Posted to user@beam.apache.org by Randal Moore <rd...@gmail.com> on 2017/07/09 21:54:50 UTC

API to query the state of a running dataflow job?

Is this part of the Beam API or something I should look at the google docs
for help?  Assume a job is running in dataflow - how can an interested
third-party app query the status if it knows the job-id?

rdm

Re: API to query the state of a running dataflow job?

Posted by Randal Moore <rd...@gmail.com>.
Thanks.  I will create a JIRA ticket to try to explain. I am planning a
service running in kubernetes that will submit dataflow jobs.  It will need
to know the status of jobs [across service restarts]. Alternatives might be
to do some sort of GBK at the end of the job and post the result to
pub/sub.  That seemed complex - my last step is currently a
Datastore.write, which needed to be finished before claiming the job is
done, and DataStoreIO is a "termination" right?



On Sun, Jul 9, 2017 at 10:04 PM Kenneth Knowles <kl...@google.com> wrote:

> (Speaking for Java, but I think Python is similar)
>
> There's nothing in the Beam API right now for querying a job unless you
> have a handle on the original object returned by the runner. The nature of
> the result of run() is particular to a runner, though it is easy to imagine
> a feature whereby you can "attach" to a known running job.
>
> So I think your best option is to use runner-specific APIs for now. For
> Dataflow that would be the cloud APIs [1]. You can see how it is done by
> the Beam wrapper DataflowPipelineJob [2] as a reference.
>
> Out of curiosity - what sort of third-party app? It would super if you
> could file a JIRA [3] describing your use case with some more details, to
> help gain visibility.
>
> Kenn
>
> [1]
> https://cloud.google.com/dataflow/docs/reference/rest/v1b3/projects.jobs/get
> [2]
> https://github.com/apache/beam/blob/master/runners/google-cloud-dataflow-java/src/main/java/org/apache/beam/runners/dataflow/DataflowPipelineJob.java#L441
> [3] https://issues.apache.org/jira/secure/CreateIssue!default.jspa
>
> On Sun, Jul 9, 2017 at 2:54 PM, Randal Moore <rd...@gmail.com> wrote:
>
>> Is this part of the Beam API or something I should look at the google
>> docs for help?  Assume a job is running in dataflow - how can an interested
>> third-party app query the status if it knows the job-id?
>>
>> rdm
>>
>
>

Re: API to query the state of a running dataflow job?

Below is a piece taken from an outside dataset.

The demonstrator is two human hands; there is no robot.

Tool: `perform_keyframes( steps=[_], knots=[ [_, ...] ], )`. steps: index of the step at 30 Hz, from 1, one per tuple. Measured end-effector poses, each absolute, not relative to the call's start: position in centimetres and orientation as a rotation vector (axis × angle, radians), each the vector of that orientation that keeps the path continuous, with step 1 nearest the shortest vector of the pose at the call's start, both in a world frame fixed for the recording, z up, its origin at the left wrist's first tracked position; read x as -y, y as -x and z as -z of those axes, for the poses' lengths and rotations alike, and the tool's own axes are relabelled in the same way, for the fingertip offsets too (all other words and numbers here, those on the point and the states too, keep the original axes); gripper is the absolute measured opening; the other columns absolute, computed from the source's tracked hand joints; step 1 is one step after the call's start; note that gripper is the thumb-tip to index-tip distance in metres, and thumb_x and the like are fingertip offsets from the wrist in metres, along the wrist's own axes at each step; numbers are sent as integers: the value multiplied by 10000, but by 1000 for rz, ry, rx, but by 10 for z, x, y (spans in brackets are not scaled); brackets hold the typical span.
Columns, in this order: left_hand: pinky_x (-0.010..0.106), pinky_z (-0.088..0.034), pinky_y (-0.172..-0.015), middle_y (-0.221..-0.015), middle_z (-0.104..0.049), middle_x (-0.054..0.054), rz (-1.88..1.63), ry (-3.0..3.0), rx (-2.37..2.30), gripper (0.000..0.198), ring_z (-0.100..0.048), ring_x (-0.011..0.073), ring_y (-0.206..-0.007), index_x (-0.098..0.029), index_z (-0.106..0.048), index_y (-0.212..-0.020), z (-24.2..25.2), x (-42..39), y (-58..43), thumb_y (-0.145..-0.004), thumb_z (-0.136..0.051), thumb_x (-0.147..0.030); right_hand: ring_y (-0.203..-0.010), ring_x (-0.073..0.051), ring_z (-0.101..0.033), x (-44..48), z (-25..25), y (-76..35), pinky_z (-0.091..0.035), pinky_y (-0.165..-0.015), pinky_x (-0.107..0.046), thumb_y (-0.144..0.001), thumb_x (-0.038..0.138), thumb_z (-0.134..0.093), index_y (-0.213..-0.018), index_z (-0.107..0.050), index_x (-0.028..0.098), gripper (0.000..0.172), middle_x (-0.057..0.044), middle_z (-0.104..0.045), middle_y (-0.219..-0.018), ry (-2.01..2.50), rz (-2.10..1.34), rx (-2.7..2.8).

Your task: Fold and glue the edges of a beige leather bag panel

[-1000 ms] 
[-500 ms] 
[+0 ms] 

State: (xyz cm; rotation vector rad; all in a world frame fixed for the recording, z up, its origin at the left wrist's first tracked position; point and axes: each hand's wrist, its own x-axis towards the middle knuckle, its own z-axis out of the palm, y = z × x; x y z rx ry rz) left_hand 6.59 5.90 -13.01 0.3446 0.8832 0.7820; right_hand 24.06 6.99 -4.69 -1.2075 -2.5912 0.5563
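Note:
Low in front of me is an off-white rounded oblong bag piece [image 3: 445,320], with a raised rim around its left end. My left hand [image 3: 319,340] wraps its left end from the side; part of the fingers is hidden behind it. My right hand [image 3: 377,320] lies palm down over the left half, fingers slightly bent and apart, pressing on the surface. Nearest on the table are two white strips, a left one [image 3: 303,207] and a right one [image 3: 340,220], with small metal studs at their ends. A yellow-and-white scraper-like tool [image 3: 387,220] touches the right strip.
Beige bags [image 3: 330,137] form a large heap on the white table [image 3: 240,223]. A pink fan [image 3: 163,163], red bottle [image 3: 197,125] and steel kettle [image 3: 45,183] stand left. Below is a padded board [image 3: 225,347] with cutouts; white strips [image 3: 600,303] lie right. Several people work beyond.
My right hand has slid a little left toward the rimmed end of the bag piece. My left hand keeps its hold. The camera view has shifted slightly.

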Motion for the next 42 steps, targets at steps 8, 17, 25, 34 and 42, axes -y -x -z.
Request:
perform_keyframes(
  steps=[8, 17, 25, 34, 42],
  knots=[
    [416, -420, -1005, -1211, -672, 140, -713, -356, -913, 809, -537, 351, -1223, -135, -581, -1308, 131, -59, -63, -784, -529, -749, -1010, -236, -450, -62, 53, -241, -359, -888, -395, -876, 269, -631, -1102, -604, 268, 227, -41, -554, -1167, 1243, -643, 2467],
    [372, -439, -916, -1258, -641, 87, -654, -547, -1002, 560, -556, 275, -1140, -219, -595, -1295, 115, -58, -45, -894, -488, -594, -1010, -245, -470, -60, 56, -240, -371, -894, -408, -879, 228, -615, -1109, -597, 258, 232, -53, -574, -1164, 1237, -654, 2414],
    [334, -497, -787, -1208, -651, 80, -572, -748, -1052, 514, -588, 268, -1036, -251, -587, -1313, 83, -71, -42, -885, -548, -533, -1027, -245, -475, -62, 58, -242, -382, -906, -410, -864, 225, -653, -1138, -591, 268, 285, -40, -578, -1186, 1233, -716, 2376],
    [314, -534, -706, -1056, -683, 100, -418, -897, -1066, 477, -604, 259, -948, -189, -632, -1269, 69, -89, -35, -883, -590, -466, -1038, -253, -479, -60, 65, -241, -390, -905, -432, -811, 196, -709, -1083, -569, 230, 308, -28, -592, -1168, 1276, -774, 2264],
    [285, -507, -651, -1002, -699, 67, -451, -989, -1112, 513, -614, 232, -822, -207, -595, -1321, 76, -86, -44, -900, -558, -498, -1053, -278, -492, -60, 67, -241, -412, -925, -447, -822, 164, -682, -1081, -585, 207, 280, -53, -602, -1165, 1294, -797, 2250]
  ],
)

Posted by Kenneth Knowles <kl...@google.com>.
(Speaking for Java, but I think Python is similar)

There's nothing in the Beam API right now for querying a job unless you
have a handle on the original object returned by the runner. The nature of
the result of run() is particular to a runner, though it is easy to imagine
a feature whereby you can "attach" to a known running job.

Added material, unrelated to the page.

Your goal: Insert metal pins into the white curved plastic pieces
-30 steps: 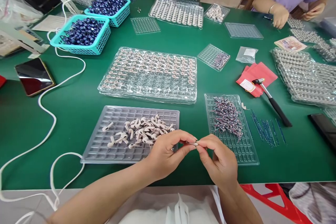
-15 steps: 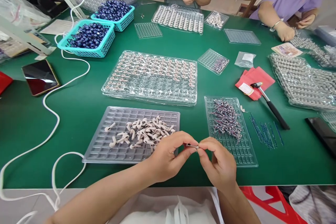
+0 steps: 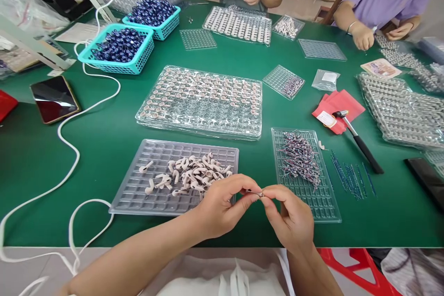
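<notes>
My left hand (image 3: 227,206) pinches a small white earbud shell (image 3: 255,193) by its body between thumb and fingertips. At the shell's other end, my right hand (image 3: 291,217) is closed, thumb and forefinger pinching the tip; a tiny part there is too small to make out. Left of my hands lies a grey compartment tray (image 3: 128,194) with a heap of white earbud shells (image 3: 197,171). To the right, a clear tray (image 3: 322,206) bears a pile of small wired components (image 3: 300,159).
Ahead stands a clear blister tray (image 3: 208,125), partly filled. Beyond are blue baskets (image 3: 144,58) of dark blue parts, a phone (image 3: 55,99) and a white cable (image 3: 74,148). On the right lie a hammer (image 3: 362,145), red packets (image 3: 350,106) and stacked trays (image 3: 391,111). Two co-workers sit opposite.
My hands stay nearly in place; the shell has turned slightly between my fingers. The co-worker in purple has moved a hand leftward. The view has shifted a little.
</notes>
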A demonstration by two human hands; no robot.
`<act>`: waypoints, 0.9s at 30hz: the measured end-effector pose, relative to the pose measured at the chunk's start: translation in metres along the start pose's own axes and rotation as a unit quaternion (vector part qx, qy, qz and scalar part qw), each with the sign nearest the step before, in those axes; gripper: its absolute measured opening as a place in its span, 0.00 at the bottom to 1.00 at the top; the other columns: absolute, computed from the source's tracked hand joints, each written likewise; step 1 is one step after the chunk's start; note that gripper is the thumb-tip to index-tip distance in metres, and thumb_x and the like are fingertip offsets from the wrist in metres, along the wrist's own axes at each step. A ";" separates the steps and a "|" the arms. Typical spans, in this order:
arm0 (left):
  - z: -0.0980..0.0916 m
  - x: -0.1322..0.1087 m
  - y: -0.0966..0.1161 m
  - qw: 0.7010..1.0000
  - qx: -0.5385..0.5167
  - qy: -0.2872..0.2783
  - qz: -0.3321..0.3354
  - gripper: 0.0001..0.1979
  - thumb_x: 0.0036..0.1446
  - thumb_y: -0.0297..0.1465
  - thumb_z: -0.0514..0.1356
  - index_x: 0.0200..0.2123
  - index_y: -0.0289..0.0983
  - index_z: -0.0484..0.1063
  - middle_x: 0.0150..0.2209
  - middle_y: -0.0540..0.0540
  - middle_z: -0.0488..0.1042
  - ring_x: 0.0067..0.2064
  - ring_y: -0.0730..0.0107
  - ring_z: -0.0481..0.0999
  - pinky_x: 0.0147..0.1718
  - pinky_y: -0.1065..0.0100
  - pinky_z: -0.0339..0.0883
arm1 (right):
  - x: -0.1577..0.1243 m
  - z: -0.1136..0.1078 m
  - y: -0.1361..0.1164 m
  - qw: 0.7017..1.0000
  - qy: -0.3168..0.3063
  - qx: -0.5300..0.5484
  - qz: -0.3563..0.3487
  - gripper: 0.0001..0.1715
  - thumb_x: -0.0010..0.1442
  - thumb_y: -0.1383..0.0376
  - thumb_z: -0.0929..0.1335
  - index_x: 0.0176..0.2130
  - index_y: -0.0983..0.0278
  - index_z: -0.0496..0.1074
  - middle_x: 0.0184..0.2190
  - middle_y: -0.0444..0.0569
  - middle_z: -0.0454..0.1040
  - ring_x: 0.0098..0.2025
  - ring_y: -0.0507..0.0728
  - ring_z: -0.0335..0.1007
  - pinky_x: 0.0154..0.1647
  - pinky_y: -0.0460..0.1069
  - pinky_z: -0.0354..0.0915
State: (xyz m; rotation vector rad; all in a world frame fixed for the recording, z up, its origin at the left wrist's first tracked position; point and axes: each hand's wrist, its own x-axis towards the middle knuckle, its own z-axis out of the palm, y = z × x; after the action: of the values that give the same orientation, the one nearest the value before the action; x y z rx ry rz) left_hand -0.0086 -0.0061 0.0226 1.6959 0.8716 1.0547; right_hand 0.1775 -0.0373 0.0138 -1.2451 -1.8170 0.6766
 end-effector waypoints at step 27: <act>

So I think your best option is to use runner-specific APIs for now. For
Dataflow that would be the cloud APIs [1]. You can see how it is done by
the Beam wrapper DataflowPipelineJob [2] as a reference.

Out of curiosity - what sort of third-party app? It would super if you
could file a JIRA [3] describing your use case with some more details, to
help gain visibility.

Kenn

[1]
https://cloud.google.com/dataflow/docs/reference/rest/v1b3/projects.jobs/get
[2]
https://github.com/apache/beam/blob/master/runners/google-cloud-dataflow-java/src/main/java/org/apache/beam/runners/dataflow/DataflowPipelineJob.java#L441
[3] https://issues.apache.org/jira/secure/CreateIssue!default.jspa

On Sun, Jul 9, 2017 at 2:54 PM, Randal Moore <rd...@gmail.com> wrote:

> Is this part of the Beam API or something I should look at the google docs
> for help?  Assume a job is running in dataflow - how can an interested
> third-party app query the status if it knows the job-id?
>
> rdm
>